Introduction

Aging is one of the major challenges facing developed societies in the current century. In the United States today there are 35 million people 65 years of age or older, and their number will double by the year 2030 [1]. Thus, age-related problems will increasingly engage all levels of social organization: individual citizens, health care providers, and government authorities fixing priorities for funding allocation are called to tackle different facets of the aging mosaic. Aging classically reminds us of the Janus myths, with a favorable side represented by the gain in individual life expectancy, and a second one with its weight of increased susceptibility to disease and disability. Widening knowledge about age-related disease mechanisms and clinical consequences may help improve both quality of life for elder subjects and global community health.

Aging and Cardiovascular Disease

Aging is a major risk factor for congestive heart failure, stroke, coronary events, and peripheral arterial obstructive disease. A number of age-associated changes in cardiovascular structure and function are implicated in the increased risk for cardiovascular disease in older persons. An increased intimal-medial thickness (IMT) and wall stiffness of large arteries, as well as endothelial dysfunction, are recognized so far as the best established fingerprints of vascular aging in apparently otherwise healthy older persons. Recent advances in vascular biology have pointed out age-associated cellular, enzymatic, and molecular mechanisms that underlie vascular remodeling [1]. The activation of stress-responsive genes is thought yield elevated levels or activity of growth factors, such as platelet-derived growth factor (PDGF), transforming growth factor-b (TGF-b), and angiotensin II, proteolytic enzymes (metalloproteases,

MMPs), adhesion molecules, and inflammatory cytokines (ICAM-1 and interleukin-6, IL-6). Such a "molecular remodeling" provides the metabolic milieu for smooth muscle cell (SMC) proliferation, migration, and apoptosis, as well as for synthesis of extracellular matrix proteins (i.e., fibrosis), disruption of basal membrane and elastin, and increased endothelial permeability.

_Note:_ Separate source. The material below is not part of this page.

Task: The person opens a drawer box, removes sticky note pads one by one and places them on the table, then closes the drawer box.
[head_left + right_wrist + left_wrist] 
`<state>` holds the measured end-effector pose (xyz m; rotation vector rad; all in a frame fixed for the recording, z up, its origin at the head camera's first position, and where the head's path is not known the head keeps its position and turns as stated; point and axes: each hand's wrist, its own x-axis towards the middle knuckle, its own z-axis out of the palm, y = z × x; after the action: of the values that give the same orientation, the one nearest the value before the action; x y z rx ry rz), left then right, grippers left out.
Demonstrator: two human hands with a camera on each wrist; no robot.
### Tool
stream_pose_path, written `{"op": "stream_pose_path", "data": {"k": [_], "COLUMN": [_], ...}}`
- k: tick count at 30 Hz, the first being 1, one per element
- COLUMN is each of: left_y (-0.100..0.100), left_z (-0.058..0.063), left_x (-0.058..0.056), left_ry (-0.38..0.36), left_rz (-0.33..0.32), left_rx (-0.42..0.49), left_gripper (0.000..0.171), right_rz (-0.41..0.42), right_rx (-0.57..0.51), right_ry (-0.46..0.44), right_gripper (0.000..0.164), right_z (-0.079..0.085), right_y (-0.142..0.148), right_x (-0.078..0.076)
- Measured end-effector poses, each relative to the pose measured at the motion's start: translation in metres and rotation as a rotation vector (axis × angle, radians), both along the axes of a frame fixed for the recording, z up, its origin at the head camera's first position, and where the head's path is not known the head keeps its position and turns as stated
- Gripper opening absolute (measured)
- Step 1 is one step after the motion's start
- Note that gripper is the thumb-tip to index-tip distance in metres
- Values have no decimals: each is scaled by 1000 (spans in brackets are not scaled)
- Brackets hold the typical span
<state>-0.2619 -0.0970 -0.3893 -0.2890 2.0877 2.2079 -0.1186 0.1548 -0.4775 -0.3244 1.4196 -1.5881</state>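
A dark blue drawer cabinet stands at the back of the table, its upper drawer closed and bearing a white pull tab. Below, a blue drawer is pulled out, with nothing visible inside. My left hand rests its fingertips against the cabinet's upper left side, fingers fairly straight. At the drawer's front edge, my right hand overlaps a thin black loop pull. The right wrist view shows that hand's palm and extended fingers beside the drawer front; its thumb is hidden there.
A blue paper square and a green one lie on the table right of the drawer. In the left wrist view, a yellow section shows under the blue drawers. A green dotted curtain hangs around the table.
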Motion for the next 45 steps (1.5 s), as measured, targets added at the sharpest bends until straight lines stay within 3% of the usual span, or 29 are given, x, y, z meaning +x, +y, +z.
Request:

The concept of endothelial senescence represents a recent breakthrough for understanding age-related and atherosclerotic vascular diseases and also exhibits great potential from a diagnostic point of view, for the follow-up of disease progression/regression, and possibly for therapeutic interventions [1]. Endothelial senescence can be identified in cell cultures or in bioptic samples by histochemistry (b-galactosidase staining) and is characterized by the suppression of telomerase activity. Telomere length is a marker of cellular turnover and is inversely associated with age, atherosclerotic grade, and pulse pressure [2]. Loss of telomere function was recently shown to induce endothelial dysfunction in vascular endothelial cells, whereas inhibition of telomere shortening suppresses the age-associated dysfunction in these cells [3]. Very recently, endothelial progenitor cells (PECs) deriving from bone marrow have been identified in peripheral blood, and it has been proposed that circulating PECs normally repair and rejuvenate vascular endothelium; thus, their exhaustion due to a persisting challenge such as atherosclerosis, chronic inflammatory processes, or aging could hamper vascular repair and facilitate progression of vascular disease independent of the major risk factors [4].

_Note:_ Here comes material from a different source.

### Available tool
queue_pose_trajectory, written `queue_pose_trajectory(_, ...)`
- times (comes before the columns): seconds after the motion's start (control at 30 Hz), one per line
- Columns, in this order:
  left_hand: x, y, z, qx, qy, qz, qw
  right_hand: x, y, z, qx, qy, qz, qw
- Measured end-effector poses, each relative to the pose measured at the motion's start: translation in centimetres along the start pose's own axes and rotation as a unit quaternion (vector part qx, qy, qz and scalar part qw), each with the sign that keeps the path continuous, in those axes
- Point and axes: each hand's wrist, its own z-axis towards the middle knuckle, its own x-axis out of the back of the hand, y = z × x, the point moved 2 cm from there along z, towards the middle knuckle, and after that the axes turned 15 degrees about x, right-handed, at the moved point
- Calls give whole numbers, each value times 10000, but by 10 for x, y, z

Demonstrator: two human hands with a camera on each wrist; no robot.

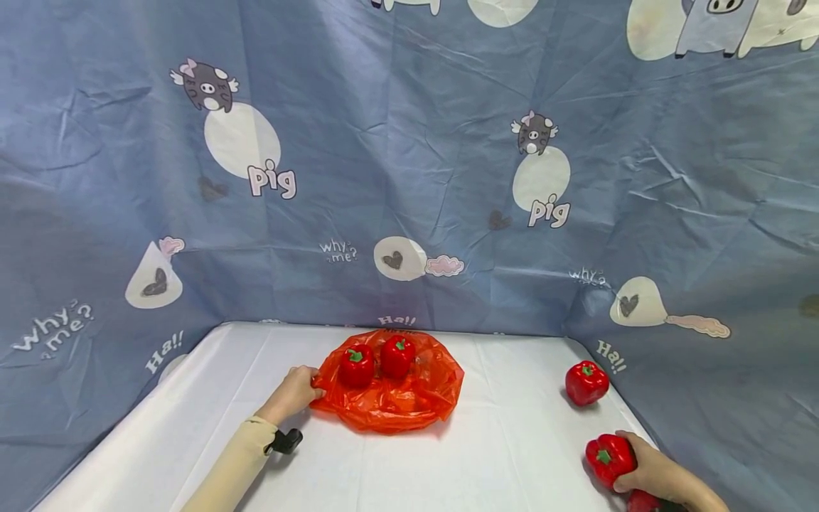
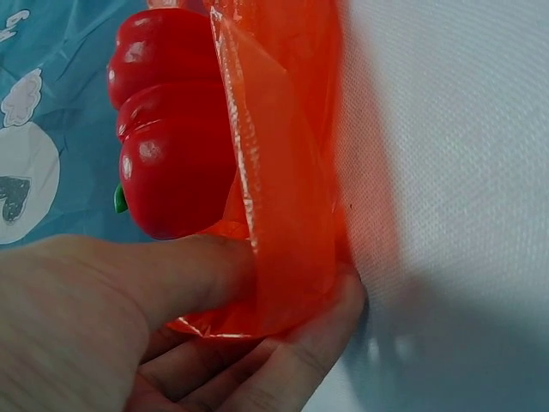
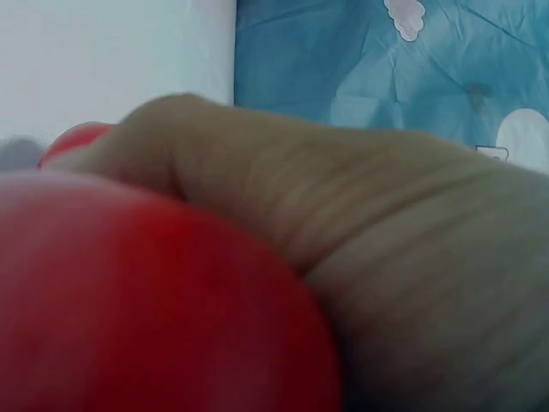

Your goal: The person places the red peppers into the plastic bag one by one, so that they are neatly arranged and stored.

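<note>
In the head view my left hand [image 1: 296, 391] holds the left edge of an orange-red plastic bag [image 1: 390, 419]. The left wrist view shows the bag's folded rim [image 2: 292, 189] pinched between thumb and fingers. Two red bell peppers with green stems, a left one [image 1: 356, 367] and a right one [image 1: 397, 357], sit in the bag's mouth. Far to the right, my right hand [image 1: 652, 469] grips another red bell pepper [image 1: 610, 459] around its right side, on or just over the table. Part of a further red pepper [image 1: 642, 502] shows beneath that hand; a large red surface [image 3: 154, 300] fills the right wrist view's foreground.
One more red bell pepper [image 1: 586, 382] stands on the white tabletop [image 1: 505, 398] near its right edge, beyond my right hand. A blue cloth [image 1: 409, 178] printed with pigs rises behind the table and along both sides. A dark strap device [image 1: 286, 441] sits on my left wrist.
</note>
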Motion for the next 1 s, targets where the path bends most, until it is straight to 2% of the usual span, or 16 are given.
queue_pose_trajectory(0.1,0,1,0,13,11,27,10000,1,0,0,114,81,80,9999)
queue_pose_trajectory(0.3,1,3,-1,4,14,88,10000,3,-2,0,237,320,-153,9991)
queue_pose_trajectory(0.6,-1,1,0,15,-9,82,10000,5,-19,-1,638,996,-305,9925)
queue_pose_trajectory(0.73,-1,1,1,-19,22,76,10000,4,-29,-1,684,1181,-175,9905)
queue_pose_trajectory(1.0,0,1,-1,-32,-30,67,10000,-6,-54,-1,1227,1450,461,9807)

Two key theoretical questions are open, with significant implications for vascular aging. The first one confronts the programmatic theory of aging, stating that aging is an inherent genetic process, with the stochastic theory, suggesting that it represents the result of random environmental damage [5]; the latter relates to the overlap between aging and atherosclerosis. Age-associated changes in vascular structure and function and atherosclerosis are intertwined and interdependent. In fact, the prevalence of risk factors for atherosclerotic disease such as high blood pressure, obesity, insulin resistance, and physical inactivity increases with age, and vascular inflammation, endothelial dysfunction, and oxidative stress are the common end pathways underlying vascular disease. To date, evidence is mounting that subclinical vascular disease in older persons represents specific aspects of vascular aging and is not synonymous with low-grade atherosclerosis [1]. Rather, aging increases susceptibility to atherosclerosis, facilitating an imbalance between protective and insulting vascular factors for a given athero-genic load, whereas a different burden from modifiable risk factors could accelerate or delay the impact of age, resulting in the well-known possible discrepancy between biological and chronological age.

The question also arises as to what extent different vascular beds may share similar mechanisms of disease, and knowledge gained from studying large arteries and cell cultures can be extrapolated to human microvasculature in vivo. Despite deep differences between regional circulations depending on the specific organ function, the basic pattern of response of SMCs and endothelial cells to inflammatory and oxidative injury seems to be quite uniform throughout the vascular tree, which allows us to foresee an extension to peripheral microvasculature of modern discoveries about vascular senescence.

Capillaries

Superficial plexus

Subsuperficial plexus

Subsuperficial plexus

A-V anastomosis

Intermediate plexus

A-V anastomosis

Deep plexus

Figure 1 Diagram of vascular anatomy in plantar skin. From Conrad, M. C. Functional Anatomy of the Circulation of Lower Extremities. Copyright © 1971 by Year Book Medical Publishers, Inc., Chicago.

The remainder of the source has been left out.